Ce n'est rien d'extraordinaire, juste un fusil de chasse qui peut tirer deux coups.
Au départ, il voulait un seul coup, mais il a ensuite réalisé qu'une balle n'allait probablement pas suffire.
Non pas qu'il pense à se tuer. Non, vraiment.
C'est juste que parfois, c'est dur. Parfois, il a l'impression d'être ce cafard coincé sous le pied d'un enfant, et l'enfant piétine et piétine et piétine, mais ce fichu cafard est juste trop stupide pour mourir.

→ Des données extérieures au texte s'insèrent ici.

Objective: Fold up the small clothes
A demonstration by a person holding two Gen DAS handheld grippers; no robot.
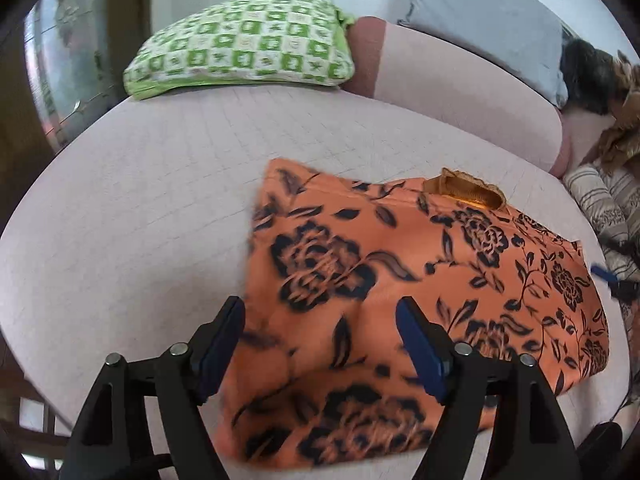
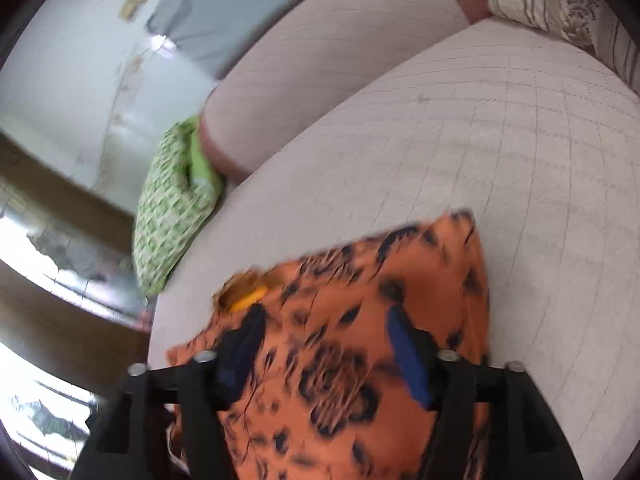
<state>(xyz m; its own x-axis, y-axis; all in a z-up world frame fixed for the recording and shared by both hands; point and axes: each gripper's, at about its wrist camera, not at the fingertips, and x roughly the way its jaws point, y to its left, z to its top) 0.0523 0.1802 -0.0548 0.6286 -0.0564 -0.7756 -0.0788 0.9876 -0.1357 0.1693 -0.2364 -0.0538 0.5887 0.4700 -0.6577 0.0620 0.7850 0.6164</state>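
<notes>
An orange garment with a black flower print (image 1: 400,280) lies spread on the pale pink sofa seat (image 1: 140,200). A mustard inner band (image 1: 466,192) shows at its far edge. My left gripper (image 1: 320,320) is open, its jaws wide apart just above the garment's near left part, holding nothing. The tip of my right gripper shows in this view at the garment's right edge (image 1: 608,278). In the right wrist view the garment (image 2: 360,340) lies under my right gripper (image 2: 324,332), which is open and empty. That view is blurred.
A green checked cushion (image 1: 244,48) lies at the back of the seat, also in the right wrist view (image 2: 172,208). A grey pillow (image 1: 488,20) and a dog (image 1: 592,76) are at the back right. Striped cushions (image 1: 604,200) lie at the right.
</notes>
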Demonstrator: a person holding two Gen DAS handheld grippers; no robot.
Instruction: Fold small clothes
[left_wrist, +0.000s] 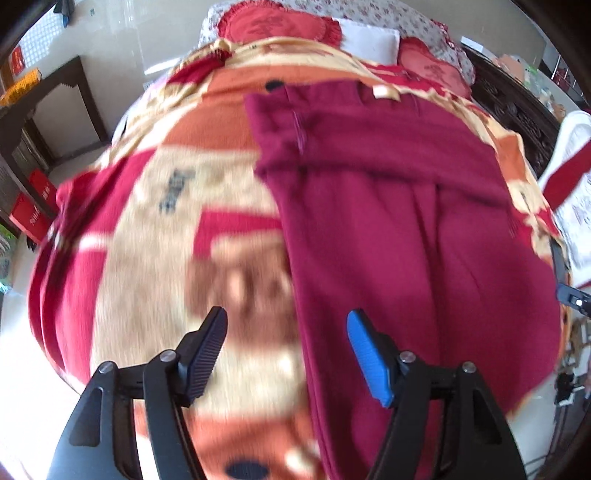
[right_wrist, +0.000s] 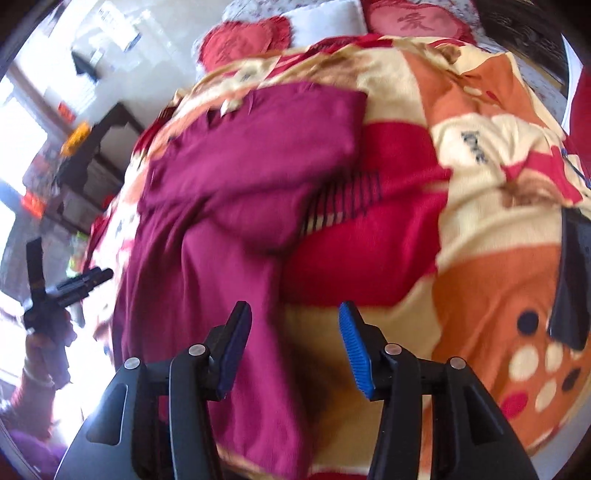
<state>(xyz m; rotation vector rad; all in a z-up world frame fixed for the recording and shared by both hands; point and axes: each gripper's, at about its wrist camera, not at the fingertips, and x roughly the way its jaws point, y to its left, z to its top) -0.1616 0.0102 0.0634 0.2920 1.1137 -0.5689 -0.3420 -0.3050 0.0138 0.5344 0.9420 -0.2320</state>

Il a tué sept personnes aujourd'hui. C'est un nombre relativement bas en comparaison des autres jours, ceux d'avant. Sept taches de sang sur son visage. Ce n'est pas si mal. Sauf quand il peut en sentir le goût. Il n'aime pas en sentir le goût. Il n'aime pas la rouille sur sa langue, la légère pointe de sel, l'amertume nauséeuse qui se mêle à sa salive et suinte le long de sa gorge. Ça macule ses organes, ça envahi son sang et peint sa peau. Ils n'étaient pas innocents. Ils faisaient le mal et on a dit à Steve de les arrêter, alors il l'a fait.
Steve n'est pas innocent, mais personne ne vient l'arrêter.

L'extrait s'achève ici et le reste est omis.